## Your assignment
Nothing but the lines from the start of the entries through the line containing "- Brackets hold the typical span" should appear in the answer, each given exactly.

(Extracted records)
______________________________

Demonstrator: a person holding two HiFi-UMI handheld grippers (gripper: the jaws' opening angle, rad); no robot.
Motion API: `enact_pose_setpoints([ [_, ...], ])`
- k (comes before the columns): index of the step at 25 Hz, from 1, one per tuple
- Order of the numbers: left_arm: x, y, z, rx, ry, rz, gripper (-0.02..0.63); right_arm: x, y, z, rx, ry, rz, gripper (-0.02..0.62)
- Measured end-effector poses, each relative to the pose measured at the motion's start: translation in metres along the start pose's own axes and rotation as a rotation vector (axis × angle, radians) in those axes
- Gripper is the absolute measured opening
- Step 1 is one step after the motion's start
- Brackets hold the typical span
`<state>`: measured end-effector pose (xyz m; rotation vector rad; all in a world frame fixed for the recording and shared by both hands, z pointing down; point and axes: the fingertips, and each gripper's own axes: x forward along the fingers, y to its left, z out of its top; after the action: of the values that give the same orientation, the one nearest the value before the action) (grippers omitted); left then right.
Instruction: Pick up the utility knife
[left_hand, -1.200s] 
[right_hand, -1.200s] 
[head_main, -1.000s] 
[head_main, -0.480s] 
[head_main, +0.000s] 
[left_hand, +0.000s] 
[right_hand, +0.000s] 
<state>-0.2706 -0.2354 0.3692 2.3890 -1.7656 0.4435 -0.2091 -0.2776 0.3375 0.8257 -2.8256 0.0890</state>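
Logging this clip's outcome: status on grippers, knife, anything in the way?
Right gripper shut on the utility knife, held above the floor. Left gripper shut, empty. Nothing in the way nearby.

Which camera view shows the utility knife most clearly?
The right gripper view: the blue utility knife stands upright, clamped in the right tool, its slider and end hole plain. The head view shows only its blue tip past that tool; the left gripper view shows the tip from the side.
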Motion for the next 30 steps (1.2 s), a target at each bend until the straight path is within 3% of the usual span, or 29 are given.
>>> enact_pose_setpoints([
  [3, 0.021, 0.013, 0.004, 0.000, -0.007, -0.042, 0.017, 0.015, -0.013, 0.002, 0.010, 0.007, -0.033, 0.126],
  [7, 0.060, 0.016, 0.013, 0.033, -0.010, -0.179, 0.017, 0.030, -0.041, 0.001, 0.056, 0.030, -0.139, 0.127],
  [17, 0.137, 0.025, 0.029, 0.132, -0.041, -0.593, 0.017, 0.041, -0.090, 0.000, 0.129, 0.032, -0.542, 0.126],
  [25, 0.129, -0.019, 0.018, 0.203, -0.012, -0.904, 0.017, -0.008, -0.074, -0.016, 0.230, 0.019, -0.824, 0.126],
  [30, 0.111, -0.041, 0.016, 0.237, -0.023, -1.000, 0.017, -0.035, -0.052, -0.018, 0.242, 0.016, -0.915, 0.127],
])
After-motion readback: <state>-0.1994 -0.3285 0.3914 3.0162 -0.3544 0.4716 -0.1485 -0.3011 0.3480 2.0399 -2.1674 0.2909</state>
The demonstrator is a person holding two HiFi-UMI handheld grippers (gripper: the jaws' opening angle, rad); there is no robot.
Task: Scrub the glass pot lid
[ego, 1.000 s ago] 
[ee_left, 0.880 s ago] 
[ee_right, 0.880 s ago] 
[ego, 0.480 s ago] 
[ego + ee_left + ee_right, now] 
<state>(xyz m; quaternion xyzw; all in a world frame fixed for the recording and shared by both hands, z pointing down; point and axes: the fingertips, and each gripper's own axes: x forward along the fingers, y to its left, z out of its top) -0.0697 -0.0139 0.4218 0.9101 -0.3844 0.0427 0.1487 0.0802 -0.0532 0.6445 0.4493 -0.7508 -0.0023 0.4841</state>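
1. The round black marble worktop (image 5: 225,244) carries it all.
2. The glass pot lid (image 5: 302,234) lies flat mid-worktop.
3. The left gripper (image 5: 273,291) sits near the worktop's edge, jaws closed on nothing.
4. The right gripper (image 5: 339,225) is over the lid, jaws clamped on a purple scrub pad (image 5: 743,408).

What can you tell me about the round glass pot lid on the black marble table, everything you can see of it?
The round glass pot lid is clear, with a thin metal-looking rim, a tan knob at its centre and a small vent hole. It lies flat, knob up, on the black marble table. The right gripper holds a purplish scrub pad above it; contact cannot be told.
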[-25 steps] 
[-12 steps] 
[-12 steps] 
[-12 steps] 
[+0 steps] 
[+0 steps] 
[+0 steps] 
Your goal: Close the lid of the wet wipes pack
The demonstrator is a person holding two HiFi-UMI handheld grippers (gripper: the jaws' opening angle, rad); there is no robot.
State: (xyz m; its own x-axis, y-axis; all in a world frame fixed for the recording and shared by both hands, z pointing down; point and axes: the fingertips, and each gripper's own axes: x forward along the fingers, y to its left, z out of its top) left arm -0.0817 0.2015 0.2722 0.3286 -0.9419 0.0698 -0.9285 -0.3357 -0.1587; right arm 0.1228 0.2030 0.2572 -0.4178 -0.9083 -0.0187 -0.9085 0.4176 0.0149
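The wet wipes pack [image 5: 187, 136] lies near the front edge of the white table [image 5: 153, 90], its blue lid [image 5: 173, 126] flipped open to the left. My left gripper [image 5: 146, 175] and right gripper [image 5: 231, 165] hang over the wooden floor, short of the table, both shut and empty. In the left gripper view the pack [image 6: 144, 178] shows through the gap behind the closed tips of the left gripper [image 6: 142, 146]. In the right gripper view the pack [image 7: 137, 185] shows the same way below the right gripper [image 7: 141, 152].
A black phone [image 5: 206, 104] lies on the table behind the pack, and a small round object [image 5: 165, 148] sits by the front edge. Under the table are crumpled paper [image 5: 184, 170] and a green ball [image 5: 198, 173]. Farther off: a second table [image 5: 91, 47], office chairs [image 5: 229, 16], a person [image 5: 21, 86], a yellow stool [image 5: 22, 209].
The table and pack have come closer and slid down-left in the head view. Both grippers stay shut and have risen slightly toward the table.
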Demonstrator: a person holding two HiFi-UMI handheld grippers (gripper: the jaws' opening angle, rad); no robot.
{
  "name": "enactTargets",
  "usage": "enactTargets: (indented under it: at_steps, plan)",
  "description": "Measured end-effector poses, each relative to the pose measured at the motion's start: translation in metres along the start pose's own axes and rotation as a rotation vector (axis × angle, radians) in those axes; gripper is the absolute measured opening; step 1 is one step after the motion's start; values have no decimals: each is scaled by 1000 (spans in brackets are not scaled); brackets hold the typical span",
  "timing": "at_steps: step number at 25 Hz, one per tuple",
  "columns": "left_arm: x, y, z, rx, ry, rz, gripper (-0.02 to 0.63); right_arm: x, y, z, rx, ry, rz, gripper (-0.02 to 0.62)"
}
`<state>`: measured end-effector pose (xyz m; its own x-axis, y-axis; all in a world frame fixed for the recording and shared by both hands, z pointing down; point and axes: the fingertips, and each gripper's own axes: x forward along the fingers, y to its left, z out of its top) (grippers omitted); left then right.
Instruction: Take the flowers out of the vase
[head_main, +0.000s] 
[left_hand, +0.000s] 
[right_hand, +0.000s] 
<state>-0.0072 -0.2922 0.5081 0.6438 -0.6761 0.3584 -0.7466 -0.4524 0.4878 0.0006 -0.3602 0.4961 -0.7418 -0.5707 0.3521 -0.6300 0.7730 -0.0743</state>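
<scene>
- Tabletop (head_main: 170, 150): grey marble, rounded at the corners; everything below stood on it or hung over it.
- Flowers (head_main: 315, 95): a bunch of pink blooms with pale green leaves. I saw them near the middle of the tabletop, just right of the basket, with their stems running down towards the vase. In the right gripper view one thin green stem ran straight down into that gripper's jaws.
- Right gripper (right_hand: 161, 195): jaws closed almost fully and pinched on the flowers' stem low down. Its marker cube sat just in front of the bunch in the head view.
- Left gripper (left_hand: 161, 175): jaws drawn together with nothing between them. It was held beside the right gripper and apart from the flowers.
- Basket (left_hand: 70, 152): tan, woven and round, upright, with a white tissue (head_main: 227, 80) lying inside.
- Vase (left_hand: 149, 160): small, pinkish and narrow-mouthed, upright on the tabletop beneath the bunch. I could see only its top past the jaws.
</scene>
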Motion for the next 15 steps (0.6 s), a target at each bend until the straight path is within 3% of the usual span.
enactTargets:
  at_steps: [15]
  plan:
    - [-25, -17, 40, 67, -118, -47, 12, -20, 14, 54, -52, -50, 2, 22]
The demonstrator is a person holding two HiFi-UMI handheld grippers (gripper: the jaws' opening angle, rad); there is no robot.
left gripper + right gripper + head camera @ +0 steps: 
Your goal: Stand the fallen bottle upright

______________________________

## Written answer
Demonstrator: a person holding two HiFi-UMI handheld grippers (gripper: the jaws' opening angle, rad); no robot.
Motion API: `enact_pose_setpoints([ [_, ...], ])`
- k (comes before the columns): index of the step at 25 Hz, from 1, one per tuple
- Order of the numbers: left_arm: x, y, z, rx, ry, rz, gripper (-0.02..0.63); right_arm: x, y, z, rx, ry, rz, gripper (-0.02..0.62)
- Measured end-effector poses, each relative to the pose measured at the motion's start: translation in metres along the start pose's own axes and rotation as a rotation vector (axis × angle, radians) in those axes
- Gripper is the absolute measured opening
- Step 1 is one step after the motion's start
- Brackets hold the typical span

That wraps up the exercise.